» **Task description**
Copy the lines below exactly, starting at the one with "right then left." and ending at the one with "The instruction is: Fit", and leave out any picture.

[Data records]
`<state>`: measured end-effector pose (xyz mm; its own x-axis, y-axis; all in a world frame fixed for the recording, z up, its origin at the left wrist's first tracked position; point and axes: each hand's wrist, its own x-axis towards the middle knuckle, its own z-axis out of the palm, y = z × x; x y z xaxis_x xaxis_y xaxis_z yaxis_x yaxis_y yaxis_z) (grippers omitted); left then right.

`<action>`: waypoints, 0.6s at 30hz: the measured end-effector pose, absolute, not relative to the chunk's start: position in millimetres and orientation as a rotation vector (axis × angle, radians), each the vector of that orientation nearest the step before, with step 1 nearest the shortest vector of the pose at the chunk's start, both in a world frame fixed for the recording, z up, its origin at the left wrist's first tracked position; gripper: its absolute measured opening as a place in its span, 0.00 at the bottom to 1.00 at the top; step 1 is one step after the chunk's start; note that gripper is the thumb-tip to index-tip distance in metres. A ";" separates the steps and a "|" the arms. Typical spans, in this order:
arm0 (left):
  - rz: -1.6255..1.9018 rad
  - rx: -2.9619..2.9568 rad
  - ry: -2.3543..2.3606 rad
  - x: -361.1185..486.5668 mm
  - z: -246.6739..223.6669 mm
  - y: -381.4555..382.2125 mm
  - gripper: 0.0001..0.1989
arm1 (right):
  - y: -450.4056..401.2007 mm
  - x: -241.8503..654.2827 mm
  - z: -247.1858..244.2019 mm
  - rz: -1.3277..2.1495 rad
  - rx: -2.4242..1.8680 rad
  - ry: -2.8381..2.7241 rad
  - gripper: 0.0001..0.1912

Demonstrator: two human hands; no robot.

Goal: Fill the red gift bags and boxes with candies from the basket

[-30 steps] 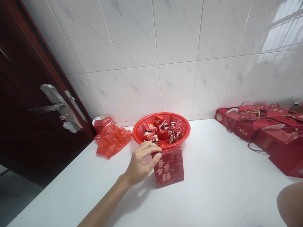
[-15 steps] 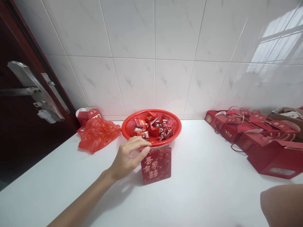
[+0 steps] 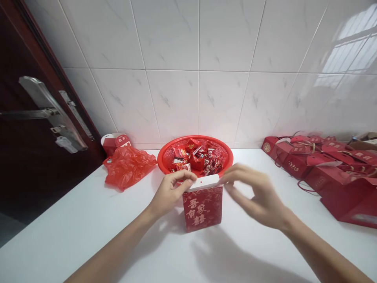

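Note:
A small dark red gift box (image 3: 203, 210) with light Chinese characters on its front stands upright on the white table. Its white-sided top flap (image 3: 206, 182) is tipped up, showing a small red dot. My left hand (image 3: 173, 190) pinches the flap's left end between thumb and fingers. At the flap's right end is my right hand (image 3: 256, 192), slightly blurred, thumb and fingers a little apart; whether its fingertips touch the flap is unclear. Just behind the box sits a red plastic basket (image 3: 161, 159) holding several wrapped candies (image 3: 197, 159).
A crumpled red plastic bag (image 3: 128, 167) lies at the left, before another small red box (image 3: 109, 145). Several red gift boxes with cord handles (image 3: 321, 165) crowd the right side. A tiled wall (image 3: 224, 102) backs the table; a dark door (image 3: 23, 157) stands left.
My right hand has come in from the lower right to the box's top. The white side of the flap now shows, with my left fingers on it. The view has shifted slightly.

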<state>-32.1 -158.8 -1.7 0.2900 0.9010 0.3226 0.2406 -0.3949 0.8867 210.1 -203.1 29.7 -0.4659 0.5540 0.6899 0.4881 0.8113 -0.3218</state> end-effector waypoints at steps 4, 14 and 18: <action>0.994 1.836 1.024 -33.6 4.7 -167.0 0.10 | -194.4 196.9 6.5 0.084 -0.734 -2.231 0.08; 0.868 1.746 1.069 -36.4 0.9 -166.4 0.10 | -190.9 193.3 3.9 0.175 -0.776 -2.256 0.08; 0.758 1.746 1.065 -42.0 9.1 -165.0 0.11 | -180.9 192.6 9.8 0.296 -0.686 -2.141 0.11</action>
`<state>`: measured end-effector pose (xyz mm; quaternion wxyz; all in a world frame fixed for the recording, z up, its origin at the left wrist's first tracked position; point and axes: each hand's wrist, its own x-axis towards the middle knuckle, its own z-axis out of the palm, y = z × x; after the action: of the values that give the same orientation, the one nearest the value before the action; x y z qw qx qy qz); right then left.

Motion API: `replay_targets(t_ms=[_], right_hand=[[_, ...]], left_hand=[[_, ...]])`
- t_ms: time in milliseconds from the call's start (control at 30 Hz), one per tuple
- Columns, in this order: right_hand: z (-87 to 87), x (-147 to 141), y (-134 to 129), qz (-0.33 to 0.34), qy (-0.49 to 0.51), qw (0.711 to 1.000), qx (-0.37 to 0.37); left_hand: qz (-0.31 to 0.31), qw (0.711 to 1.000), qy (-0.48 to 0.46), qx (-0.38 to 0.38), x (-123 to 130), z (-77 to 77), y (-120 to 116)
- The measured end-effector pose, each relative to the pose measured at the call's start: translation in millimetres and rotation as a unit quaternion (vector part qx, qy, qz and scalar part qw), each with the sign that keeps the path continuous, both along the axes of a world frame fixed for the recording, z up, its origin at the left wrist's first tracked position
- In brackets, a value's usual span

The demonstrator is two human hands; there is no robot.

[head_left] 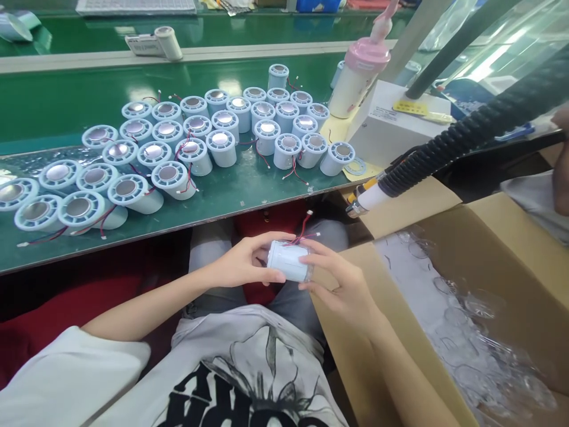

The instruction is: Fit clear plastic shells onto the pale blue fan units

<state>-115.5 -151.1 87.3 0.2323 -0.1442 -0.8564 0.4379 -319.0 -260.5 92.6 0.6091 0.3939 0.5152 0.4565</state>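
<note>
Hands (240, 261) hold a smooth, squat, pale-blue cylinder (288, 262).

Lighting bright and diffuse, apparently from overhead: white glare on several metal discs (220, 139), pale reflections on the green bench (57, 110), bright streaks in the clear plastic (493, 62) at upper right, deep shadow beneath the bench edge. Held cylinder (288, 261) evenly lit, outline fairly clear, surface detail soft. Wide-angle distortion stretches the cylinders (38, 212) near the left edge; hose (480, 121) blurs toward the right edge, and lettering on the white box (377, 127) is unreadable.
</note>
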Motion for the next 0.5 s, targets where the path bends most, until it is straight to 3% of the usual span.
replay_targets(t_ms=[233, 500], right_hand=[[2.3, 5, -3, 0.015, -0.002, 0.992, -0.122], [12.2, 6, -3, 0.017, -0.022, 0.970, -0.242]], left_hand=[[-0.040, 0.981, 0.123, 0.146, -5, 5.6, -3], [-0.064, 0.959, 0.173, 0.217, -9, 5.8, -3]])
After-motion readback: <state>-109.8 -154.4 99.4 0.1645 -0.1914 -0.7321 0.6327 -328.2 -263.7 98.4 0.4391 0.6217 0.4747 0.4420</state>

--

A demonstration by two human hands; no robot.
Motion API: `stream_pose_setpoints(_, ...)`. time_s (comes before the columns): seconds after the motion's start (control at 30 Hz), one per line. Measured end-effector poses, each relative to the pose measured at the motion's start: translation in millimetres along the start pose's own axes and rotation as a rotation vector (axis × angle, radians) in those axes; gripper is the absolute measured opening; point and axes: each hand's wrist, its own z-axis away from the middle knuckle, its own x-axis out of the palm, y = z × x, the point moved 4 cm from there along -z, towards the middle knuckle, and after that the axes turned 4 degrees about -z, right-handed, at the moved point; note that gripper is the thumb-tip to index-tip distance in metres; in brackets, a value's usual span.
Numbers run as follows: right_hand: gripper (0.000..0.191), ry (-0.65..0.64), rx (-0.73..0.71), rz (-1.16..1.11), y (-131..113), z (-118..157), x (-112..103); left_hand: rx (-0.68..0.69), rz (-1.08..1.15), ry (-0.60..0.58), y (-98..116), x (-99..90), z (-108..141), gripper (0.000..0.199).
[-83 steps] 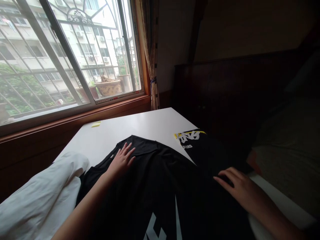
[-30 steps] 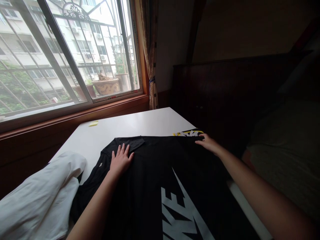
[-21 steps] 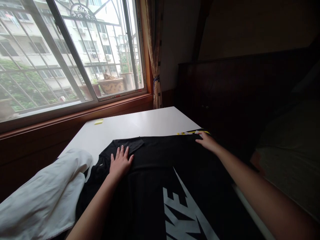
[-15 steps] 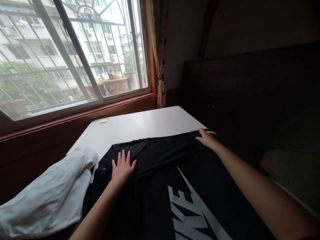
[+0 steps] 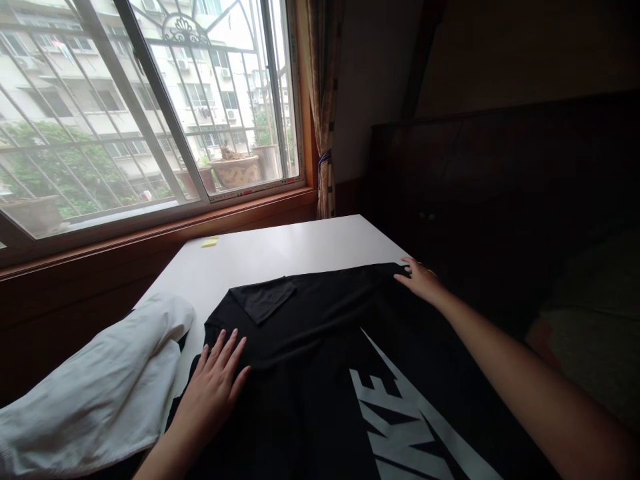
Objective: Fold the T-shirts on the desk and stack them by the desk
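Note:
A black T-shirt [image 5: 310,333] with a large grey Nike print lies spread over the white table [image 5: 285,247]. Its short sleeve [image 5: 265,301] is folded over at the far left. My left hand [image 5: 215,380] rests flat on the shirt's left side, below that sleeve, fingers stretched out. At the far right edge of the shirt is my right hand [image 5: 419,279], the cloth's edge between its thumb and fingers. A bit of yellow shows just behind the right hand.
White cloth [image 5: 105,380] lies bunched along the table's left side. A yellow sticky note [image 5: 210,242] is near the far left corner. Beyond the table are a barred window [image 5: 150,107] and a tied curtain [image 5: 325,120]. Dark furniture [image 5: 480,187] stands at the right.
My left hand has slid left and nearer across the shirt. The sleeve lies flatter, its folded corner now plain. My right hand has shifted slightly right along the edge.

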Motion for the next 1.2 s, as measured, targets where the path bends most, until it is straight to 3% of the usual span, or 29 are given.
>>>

» **Solved exercise**
`<state>`: measured end-effector pose (xyz mm; quaternion wxyz; all in a world frame fixed for the recording, z up, its origin at the left wrist's first tracked position; point and axes: each hand's wrist, its own x-axis towards the middle knuckle, its own z-axis out of the palm, y = z × x; after the action: of the values that give the same orientation, the one nearest the value before the action; x y z qw qx qy qz); right then left.

Motion API: `replay_targets(t_ms=[_], right_hand=[[_, ...]], left_hand=[[_, ...]])`
- t_ms: time in milliseconds from the call's start (control at 30 Hz), one per tuple
- Columns, in this order: right_hand: z (-87 to 87), x (-147 to 141), y (-134 to 129), qz (-0.33 to 0.34), qy (-0.49 to 0.51), qw (0.711 to 1.000), qx (-0.37 to 0.37); left_hand: qz (-0.31 to 0.31), qw (0.711 to 1.000), qy (-0.48 to 0.46), qx (-0.38 to 0.38), x (-123 to 130), z (-77 to 77), y (-120 to 116)
- The measured end-effector pose, each relative to the pose measured at the call's start: translation in millimetres and rotation as a unit quaternion (vector part qx, qy, qz and scalar part qw), each with the sign that keeps the path continuous, both along the axes of a world frame fixed for the recording, z up, its origin at the left wrist's first tracked position
- In brackets, a value's usual span

The demonstrator is two human hands; there is no robot.

[head_left] 

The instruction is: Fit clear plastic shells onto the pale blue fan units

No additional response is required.